What we've discussed in the past is a new, version-agnostic, unified API model that allows for all three in a single interface. Let's call it node:httpx for the sake of discussion.

For the client side, this is Undici I think, we agreed at the Paris summit to aim for that to eventually become the primary Node HTTP client API. For the server side, I know @marco-ippolito has a rough outline of an http/web module that's exploring this direction.

I can see a world where we expose http/send (Undici) and http/send (httpx generic server API) modules that do protocol-generic HTTP. That'd be great.

That said, we still need per-protocol APIs. There are many low-level cases where this is very useful, there are substantial differences and sometimes you care about them.

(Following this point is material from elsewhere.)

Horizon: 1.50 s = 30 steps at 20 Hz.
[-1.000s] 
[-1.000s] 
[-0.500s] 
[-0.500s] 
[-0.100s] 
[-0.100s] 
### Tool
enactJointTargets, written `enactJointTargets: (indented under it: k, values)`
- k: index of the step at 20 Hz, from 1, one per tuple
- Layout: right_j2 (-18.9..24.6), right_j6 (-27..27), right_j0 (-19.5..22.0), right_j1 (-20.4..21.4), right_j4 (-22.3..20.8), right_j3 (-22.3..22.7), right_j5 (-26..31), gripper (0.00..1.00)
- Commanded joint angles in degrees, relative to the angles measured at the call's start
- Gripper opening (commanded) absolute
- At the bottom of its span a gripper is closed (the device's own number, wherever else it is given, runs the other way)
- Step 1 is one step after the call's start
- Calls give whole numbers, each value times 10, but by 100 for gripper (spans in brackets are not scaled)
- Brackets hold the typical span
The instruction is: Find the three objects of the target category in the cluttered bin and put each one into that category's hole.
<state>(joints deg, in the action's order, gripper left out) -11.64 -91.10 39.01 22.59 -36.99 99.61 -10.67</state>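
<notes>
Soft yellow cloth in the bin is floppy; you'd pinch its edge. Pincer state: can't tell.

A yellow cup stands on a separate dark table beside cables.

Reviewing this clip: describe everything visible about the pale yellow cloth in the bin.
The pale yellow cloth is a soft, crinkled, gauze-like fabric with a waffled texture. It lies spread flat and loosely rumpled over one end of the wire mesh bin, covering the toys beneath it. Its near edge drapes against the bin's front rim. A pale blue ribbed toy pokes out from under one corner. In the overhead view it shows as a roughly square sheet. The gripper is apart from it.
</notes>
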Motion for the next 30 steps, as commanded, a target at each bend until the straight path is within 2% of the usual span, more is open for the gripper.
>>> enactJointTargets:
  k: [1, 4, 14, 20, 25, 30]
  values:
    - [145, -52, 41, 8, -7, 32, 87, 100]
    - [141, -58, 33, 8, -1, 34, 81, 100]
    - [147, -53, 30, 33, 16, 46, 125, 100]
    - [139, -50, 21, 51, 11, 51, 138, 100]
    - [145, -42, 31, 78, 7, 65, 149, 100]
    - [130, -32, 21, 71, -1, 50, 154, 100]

And the QUIC module here does already expose HTTP/3, and I agree it should.

I'm firmly -1 on this for the time being.

Would you prefer this if it was inside the quic module, so there's no top-level http3 module? The PR could be easily changed to instead have node:quic expose listenQuic() and listenHttp3() directly (names to bikeshed, lots of ways to split this) and then everything else here would work as is.

Design details aside, dropping the top-level module part is fine by me if that's what people prefer. I had thought separating them would be better, but that's not the core goal: from my POV the key point is just that QuicSession & QuicStream should be fully separate from Http3Session & Http3Stream, for all the reasons in the description here. As long as that happens, I'm happy, I don't much care where they live.